Granular events, instantiated in a document by predicates, can usually be grouped into more general events, called {\it complex events}. Together, they capture the major content of the document. Recent work grouped granular events by defining event regions, filtering out sentences that are irrelevant to the main content. However, this approach assumes that a given complex event is always described in consecutive sentences, which does not always hold in practice. In this paper, we introduce the task of complex event identification. We address this task as a pipeline, first predicting whether two granular events mentioned in the text belong to the same complex event, independently of their position in the text, and then using this to cluster them into complex events. Due to the difficulty of predicting whether two granular events belong to the same complex event in isolation, we propose a context-augmented representation learning approach \textsc{ContextRL} that adds additional context to better model the pairwise relation of granular events.
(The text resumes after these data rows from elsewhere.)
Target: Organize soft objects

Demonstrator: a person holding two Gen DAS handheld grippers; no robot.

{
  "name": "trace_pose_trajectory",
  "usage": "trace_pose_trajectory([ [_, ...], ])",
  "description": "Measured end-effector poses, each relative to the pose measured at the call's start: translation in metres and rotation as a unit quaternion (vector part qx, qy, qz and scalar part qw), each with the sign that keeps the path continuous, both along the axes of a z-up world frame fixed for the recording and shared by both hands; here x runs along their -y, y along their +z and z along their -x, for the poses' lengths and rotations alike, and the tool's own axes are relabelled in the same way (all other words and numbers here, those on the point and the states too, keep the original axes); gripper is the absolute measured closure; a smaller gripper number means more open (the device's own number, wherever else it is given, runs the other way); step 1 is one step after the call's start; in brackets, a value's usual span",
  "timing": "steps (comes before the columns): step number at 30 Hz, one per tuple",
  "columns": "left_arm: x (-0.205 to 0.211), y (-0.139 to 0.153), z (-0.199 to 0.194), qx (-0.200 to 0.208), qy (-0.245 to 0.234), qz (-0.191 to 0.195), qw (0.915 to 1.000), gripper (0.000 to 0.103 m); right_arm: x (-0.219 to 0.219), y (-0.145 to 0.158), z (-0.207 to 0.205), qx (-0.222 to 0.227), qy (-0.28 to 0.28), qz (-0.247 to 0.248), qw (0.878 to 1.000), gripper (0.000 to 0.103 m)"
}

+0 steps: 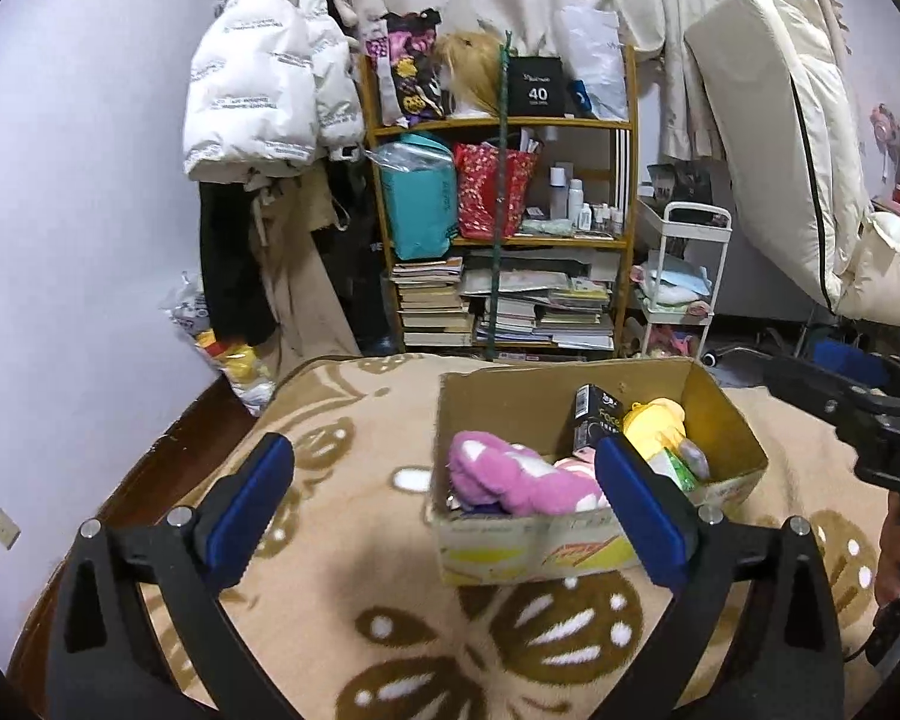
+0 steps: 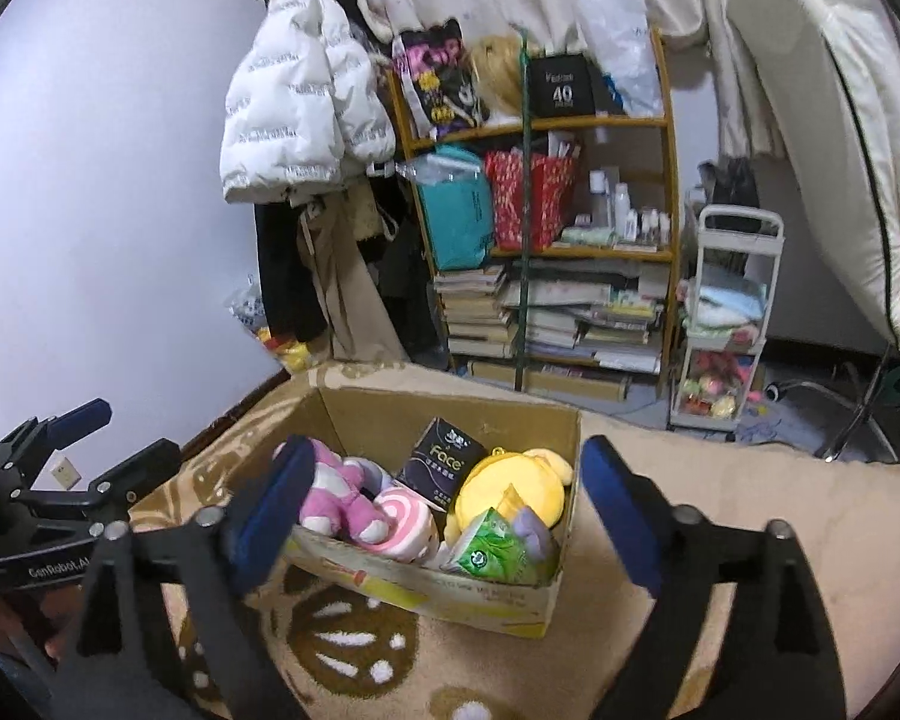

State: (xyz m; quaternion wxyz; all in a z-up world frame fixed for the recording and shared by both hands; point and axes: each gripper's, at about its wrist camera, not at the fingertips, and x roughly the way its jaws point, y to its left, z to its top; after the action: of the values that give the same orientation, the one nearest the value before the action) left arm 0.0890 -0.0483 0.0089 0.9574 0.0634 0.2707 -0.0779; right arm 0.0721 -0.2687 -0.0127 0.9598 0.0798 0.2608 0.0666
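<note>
A cardboard box is set on a beige blanket with a brown flower pattern, toward the far edge of the blanket. The soft things are gathered inside it. A pink plush toy is laid against the left wall of the box, and a pink-and-white swirl cushion is pressed just beside it near the front wall. A yellow plush toy is seated toward the right wall, with a green tissue pack tilted against it at the front right corner. A black tissue box is propped upright near the middle, toward the back wall.

The left gripper is held above the blanket, in front of and to the left of the box; its jaws are spread wide and nothing is held between them. The right gripper is held in front of the box, its jaws likewise spread wide and nothing gripped, the box being seen through the gap.

Beyond the blanket's far edge a wooden shelf filled with books and bags is seen, and a white jacket is hung to its left.
</note>
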Motion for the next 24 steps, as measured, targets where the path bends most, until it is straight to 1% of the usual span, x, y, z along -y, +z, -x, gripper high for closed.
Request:
trace_pose_trajectory([
  [2,-0.007,0.007,0.012,0.004,0.001,0.001,1.0,0.003,-0.001,0.008,0.011,0.005,-0.002,0.005,1.0,0.001],
  [3,-0.009,0.01,0.018,0.007,0.002,0.001,1.0,0.003,-0.002,0.013,0.017,0.009,-0.004,0.008,1.0,0.0],
  [7,-0.018,0.022,0.044,0.027,0.003,-0.01,0.9996,0.002,-0.003,0.032,0.042,0.03,-0.011,0.012,0.999,0.0],
  [11,-0.029,0.033,0.066,0.041,0.007,0.003,0.9991,0.001,-0.002,0.045,0.066,0.04,-0.021,0.014,0.999,0.0],
  [15,-0.038,0.036,0.083,0.046,0.011,0.014,0.9988,0.001,0.002,0.051,0.087,0.049,-0.037,0.02,0.998,0.0],
  [24,-0.045,0.037,0.116,0.07,0.01,0.006,0.9975,0.001,0.009,0.061,0.122,0.067,-0.064,0.031,0.995,0.0],
])
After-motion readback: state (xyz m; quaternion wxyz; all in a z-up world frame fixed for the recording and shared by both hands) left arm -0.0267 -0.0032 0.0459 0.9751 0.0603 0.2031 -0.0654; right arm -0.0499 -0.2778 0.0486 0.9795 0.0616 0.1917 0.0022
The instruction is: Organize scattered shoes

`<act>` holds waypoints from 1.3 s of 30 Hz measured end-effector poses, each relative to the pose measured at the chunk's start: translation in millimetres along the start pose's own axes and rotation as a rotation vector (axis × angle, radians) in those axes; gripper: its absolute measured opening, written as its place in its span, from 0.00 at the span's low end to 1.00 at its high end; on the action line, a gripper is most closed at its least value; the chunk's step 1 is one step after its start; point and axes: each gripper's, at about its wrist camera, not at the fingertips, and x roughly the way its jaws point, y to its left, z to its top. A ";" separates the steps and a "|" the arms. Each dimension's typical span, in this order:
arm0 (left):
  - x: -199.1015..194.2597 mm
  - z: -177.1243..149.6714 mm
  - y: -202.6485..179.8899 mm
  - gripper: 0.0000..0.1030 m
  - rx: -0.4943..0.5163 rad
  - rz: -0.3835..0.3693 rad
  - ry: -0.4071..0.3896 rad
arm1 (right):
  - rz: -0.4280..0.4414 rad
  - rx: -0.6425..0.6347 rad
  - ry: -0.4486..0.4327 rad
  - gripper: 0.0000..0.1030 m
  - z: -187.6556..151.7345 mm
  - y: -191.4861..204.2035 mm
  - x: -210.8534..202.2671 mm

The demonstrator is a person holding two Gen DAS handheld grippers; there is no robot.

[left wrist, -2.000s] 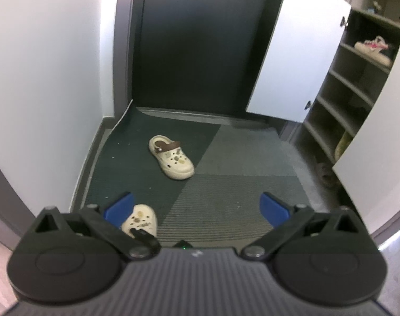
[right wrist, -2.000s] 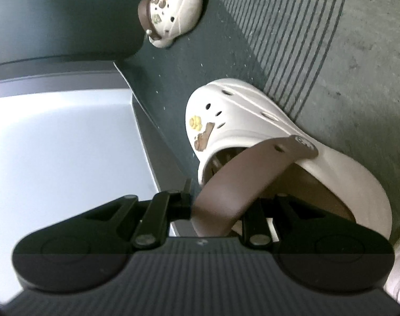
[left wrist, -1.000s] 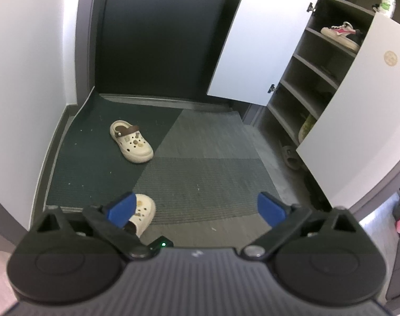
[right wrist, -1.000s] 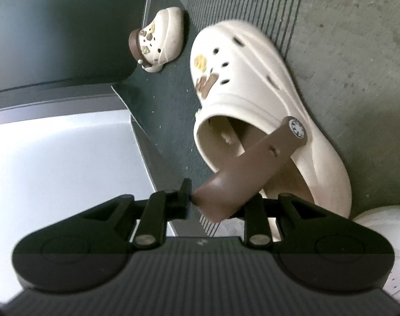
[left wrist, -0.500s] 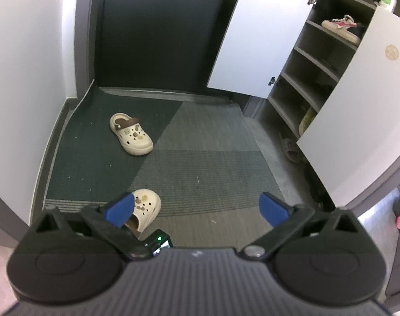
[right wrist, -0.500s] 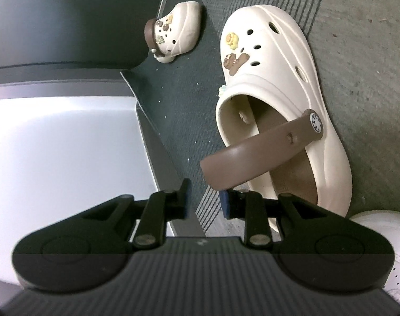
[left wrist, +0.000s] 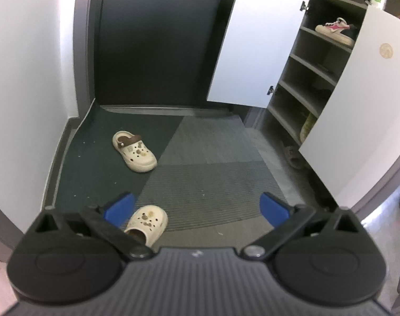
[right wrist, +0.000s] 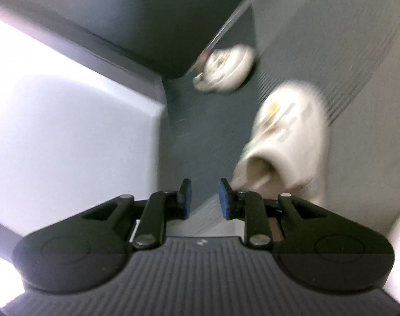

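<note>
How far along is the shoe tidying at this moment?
Early. Done: only a pink sneaker sits on the open cabinet's shelves. In hand: nothing; the left gripper is wide open and the right gripper is opening with nothing between its pads. Left: the far clog and near clog lie apart on the mat.

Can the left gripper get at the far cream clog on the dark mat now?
Probably yes. The left gripper is wide open and empty, and bare mat lies between it and the far clog. The near clog sits off to the side.
</note>
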 end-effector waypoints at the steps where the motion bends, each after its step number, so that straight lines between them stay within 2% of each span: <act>1: 0.4 0.3 -0.9 0.99 -0.001 0.003 0.004 | -0.036 -0.031 0.003 0.32 2.3 -2.5 1.6; 5: 2.2 2.4 3.7 0.99 -0.007 0.022 0.011 | -0.120 -0.129 0.048 0.58 8.0 -16.3 13.3; 12: 8.1 7.9 11.3 0.99 -0.020 0.044 0.015 | -0.158 -0.285 0.113 0.59 18.8 -10.9 48.7; 15: 14.0 8.2 13.5 1.00 -0.030 0.049 0.037 | -0.162 -0.337 0.100 0.58 18.2 -6.6 58.1; 23: 21.5 11.3 25.4 1.00 -0.053 0.065 0.062 | -0.058 -0.258 0.111 0.57 23.4 -22.0 62.6; 28: 22.4 11.1 22.3 1.00 -0.009 0.123 0.056 | 0.087 -0.332 0.126 0.46 28.7 -23.6 56.6; 30: 22.7 9.4 17.7 1.00 0.029 0.159 0.049 | 0.161 -0.358 0.138 0.36 30.4 -17.5 56.0; 31: 22.4 8.6 15.6 1.00 0.045 0.171 0.044 | 0.189 -0.370 0.146 0.24 31.2 -14.8 56.6; 32: 22.3 7.7 12.3 1.00 0.069 0.188 0.036 | 0.196 -0.396 0.156 0.17 30.7 -8.6 59.0; 35: 23.6 6.8 5.8 1.00 0.097 0.209 0.028 | 0.171 -0.495 0.174 0.17 26.9 18.0 66.7; 39: 28.5 5.2 0.3 1.00 0.136 0.244 0.036 | 0.139 -0.499 0.163 0.17 23.2 29.3 65.8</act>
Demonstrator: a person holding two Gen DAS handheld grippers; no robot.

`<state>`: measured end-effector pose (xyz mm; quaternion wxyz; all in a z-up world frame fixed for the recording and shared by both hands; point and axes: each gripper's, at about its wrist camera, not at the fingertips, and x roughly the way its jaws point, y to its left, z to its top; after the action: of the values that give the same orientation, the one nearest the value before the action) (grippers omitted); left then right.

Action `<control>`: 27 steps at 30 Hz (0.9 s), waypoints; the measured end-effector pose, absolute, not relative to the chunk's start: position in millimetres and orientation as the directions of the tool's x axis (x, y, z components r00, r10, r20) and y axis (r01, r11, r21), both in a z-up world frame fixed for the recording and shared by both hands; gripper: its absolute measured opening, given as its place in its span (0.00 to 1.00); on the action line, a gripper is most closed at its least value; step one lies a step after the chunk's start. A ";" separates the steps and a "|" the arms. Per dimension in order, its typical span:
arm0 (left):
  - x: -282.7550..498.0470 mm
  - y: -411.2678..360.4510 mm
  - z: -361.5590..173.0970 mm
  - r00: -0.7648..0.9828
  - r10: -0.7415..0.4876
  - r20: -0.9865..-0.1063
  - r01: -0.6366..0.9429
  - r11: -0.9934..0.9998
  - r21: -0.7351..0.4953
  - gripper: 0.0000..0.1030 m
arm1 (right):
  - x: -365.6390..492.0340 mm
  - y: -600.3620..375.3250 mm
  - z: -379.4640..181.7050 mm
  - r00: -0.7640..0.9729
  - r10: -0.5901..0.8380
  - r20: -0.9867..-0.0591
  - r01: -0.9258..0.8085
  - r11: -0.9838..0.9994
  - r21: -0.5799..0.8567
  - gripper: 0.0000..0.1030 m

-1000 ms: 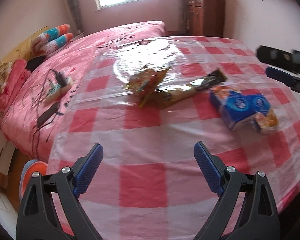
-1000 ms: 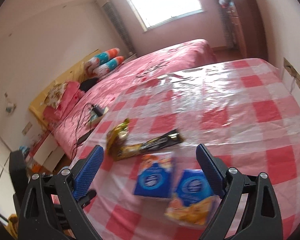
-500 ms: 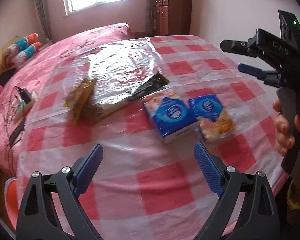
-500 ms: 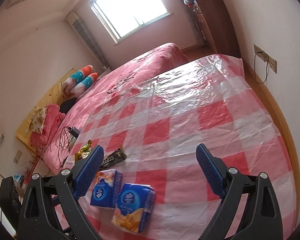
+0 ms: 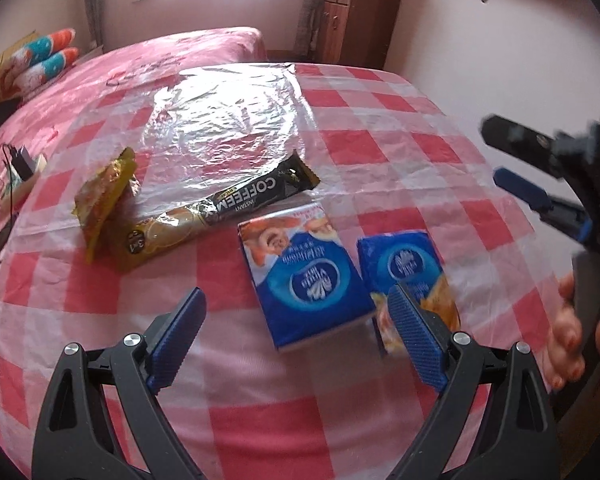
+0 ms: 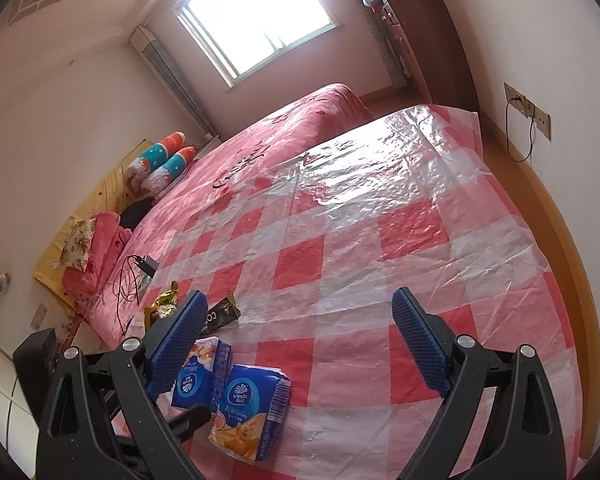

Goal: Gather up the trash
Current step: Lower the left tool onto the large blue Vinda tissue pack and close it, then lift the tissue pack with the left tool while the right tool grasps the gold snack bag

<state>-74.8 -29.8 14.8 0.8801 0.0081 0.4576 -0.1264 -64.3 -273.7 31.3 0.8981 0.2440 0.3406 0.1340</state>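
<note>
Trash lies on a red-and-white checked plastic cloth (image 5: 380,148). A black and gold coffee-mix packet (image 5: 220,208) and a crumpled yellow snack wrapper (image 5: 104,196) lie at the left. Two blue tissue packs (image 5: 306,276) (image 5: 412,268) lie side by side. My left gripper (image 5: 296,344) is open and empty, just in front of the tissue packs. My right gripper (image 6: 300,344) is open and empty, above the cloth; it shows in the left wrist view (image 5: 540,184) at the right. The tissue packs (image 6: 196,380) (image 6: 252,416) sit low left in the right wrist view.
The cloth covers part of a pink bed (image 6: 260,152). A charger with tangled cables (image 5: 16,168) lies at the bed's left edge. Pillows (image 6: 160,164) sit at the head. A wooden cabinet (image 5: 352,16) stands by the far wall. A wall socket (image 6: 528,108) is right.
My left gripper has moved closer to the tissue packs, which now sit just past its fingertips. My right gripper has swung slightly, so the packs sit lower left in its view.
</note>
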 end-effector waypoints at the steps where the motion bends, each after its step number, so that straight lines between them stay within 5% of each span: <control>1: -71.0 -28.4 13.5 0.543 -0.218 -0.811 0.216 0.969 -0.115 0.90 | -64.0 -274.0 30.3 0.730 0.410 -0.548 -0.075 0.844 0.531 0.90; 14: -49.6 -16.7 6.2 0.550 -0.242 -0.799 0.125 0.970 -0.207 0.87 | -56.6 -264.0 21.3 0.698 0.437 -0.568 -0.100 0.844 0.526 0.90; 22: -51.1 -18.3 7.6 0.565 -0.269 -0.780 0.141 0.963 -0.230 0.60 | -55.5 -256.3 17.7 0.687 0.438 -0.580 -0.106 0.850 0.517 0.90; 27: -52.8 -13.5 7.4 0.568 -0.293 -0.770 0.151 0.956 -0.252 0.57 | -53.6 -247.5 16.1 0.677 0.440 -0.590 -0.117 0.855 0.505 0.90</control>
<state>-52.8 -13.5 7.4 0.8818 -0.0791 0.4476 -0.1257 -53.6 -247.5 16.1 0.8891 0.2186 0.3703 0.1566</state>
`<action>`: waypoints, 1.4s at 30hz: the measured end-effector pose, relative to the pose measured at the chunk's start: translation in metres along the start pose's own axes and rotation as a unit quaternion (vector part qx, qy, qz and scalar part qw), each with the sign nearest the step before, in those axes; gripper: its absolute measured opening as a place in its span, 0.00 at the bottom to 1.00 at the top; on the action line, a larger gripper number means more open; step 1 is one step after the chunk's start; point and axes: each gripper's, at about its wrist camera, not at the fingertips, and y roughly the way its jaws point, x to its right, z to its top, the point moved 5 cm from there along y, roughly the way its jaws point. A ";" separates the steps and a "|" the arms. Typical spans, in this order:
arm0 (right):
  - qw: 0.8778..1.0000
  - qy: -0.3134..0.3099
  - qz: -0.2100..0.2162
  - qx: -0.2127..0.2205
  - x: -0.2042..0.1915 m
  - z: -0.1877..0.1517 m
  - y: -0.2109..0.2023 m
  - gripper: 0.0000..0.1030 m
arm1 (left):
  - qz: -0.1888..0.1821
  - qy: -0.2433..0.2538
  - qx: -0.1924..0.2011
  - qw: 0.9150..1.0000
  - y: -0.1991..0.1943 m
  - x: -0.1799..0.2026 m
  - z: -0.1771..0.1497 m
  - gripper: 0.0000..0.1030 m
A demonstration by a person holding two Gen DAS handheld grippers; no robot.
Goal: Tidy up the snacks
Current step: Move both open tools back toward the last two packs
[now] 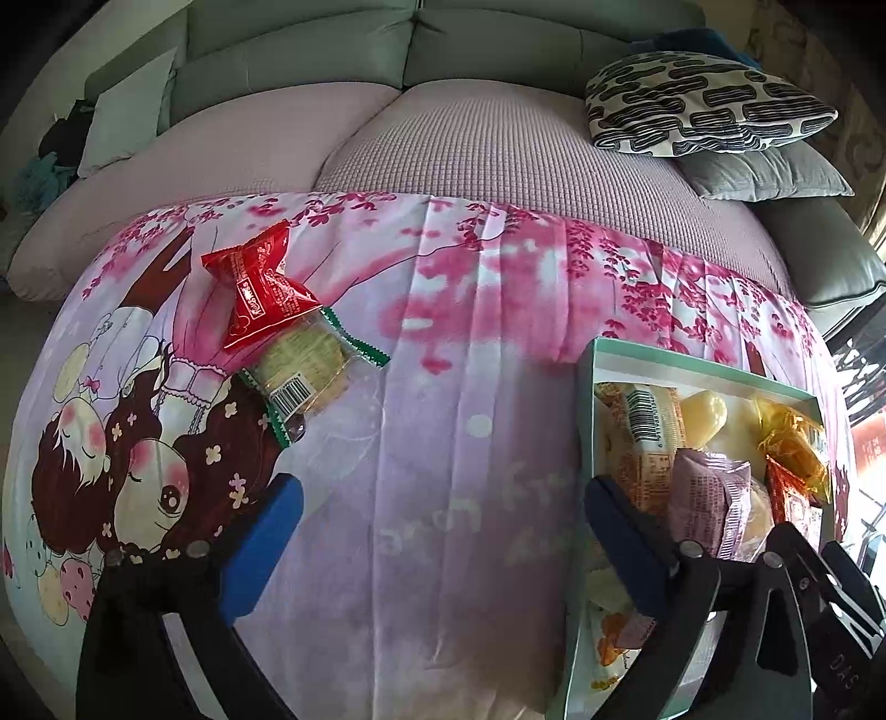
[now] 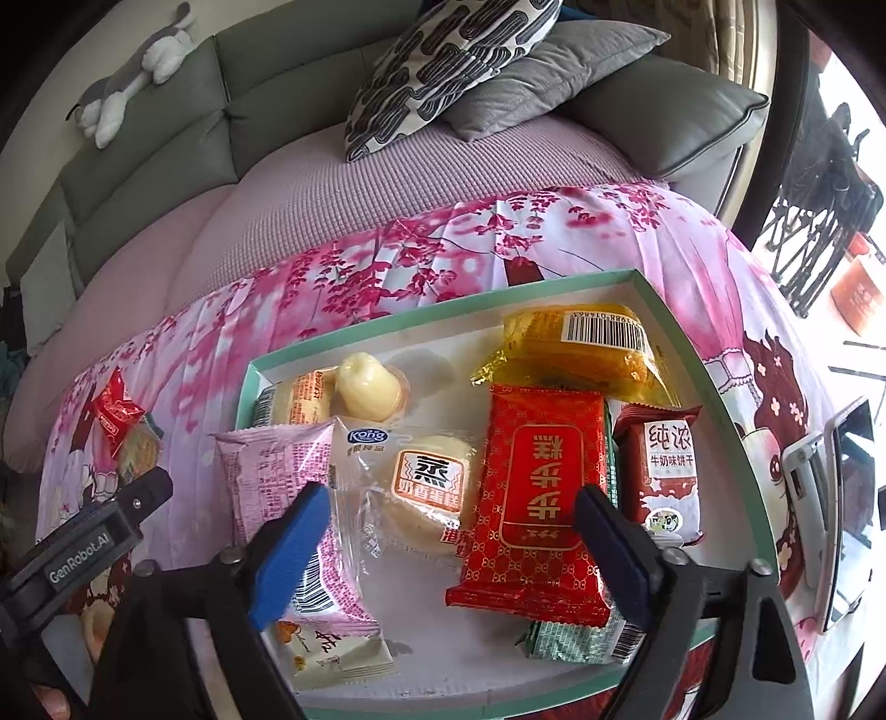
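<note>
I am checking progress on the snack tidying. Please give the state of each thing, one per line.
Box: open, lidless, holding many snacks.
Red packet: outside the box, on the cloth, overlapping the green-edged packet.
Green-edged packet: outside the box, sealed.
Left tool: open, empty.
Right tool: open, empty, over the box.

Left wrist view: steeply down over the cloth (image 1: 443, 443), box (image 1: 692, 368) at right edge. Right wrist view: close above the box (image 2: 443, 318), steeply down. Shared: box, cloth, sofa (image 1: 332, 44) beyond the box, patterned pillow (image 2: 443, 61).
</note>
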 end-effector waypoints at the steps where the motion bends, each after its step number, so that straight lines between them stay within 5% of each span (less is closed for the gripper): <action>1: 1.000 -0.001 -0.002 0.003 0.000 0.000 -0.001 1.00 | 0.001 0.000 -0.002 1.000 0.001 0.000 -0.001 0.99; 18: 0.999 -0.011 0.017 0.047 -0.019 0.007 -0.023 1.00 | -0.011 0.009 0.000 1.000 -0.008 -0.016 -0.002 0.99; 32: 0.992 -0.108 0.062 0.029 -0.108 -0.020 -0.017 1.00 | 0.054 -0.017 -0.005 0.998 -0.013 -0.102 -0.002 0.99; 42: 0.984 -0.156 0.084 0.010 -0.161 -0.040 -0.007 1.00 | 0.054 -0.074 -0.024 0.995 -0.001 -0.161 -0.001 0.99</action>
We show that our approach outperforms strong baselines on the complex event identification task and further present a promising case study showing the effectiveness of using complex events as input for document-level argument extraction.

Requirements

The package is built around Python 3.6

For creating virtual environment with conda:

conda create -n cei python=3.6 
conda activate cei

For installing dependencies:

pip install -r requirements.txt

Dataset

To convert the data from the HiEve datatset to the complex event identification annotation and generate complex event cluster files for clustering metric evaluation, run

python complex_reader.py

The outputs are stored in data/complex.

Model

Our model is stored at Google Drive. Please download it and put it in the models folder.

Model Training

After creating directory named "outputs", run the following-

bash train_attn.sh

The input is a pair of granular events and the output is the probability of belonging to the same complex event.

Model Evaluation

To evaluate on the test set, run

bash test_attn.sh

This file includes three steps:

Generate the probability of belonging to the same complex event for each pair of events in the dev and test set.
Cluster events into complex events through agglomerative clustering. The threshold is finetuned on the development set.
Output the clustering evaluation metric scores of the test set.
Output two files. ce_events.txt shows granular event ids in the same complex event. ce_context.txt shows the context of complex events. The context is the sentences that contain the predicates of granular events in the same complex event.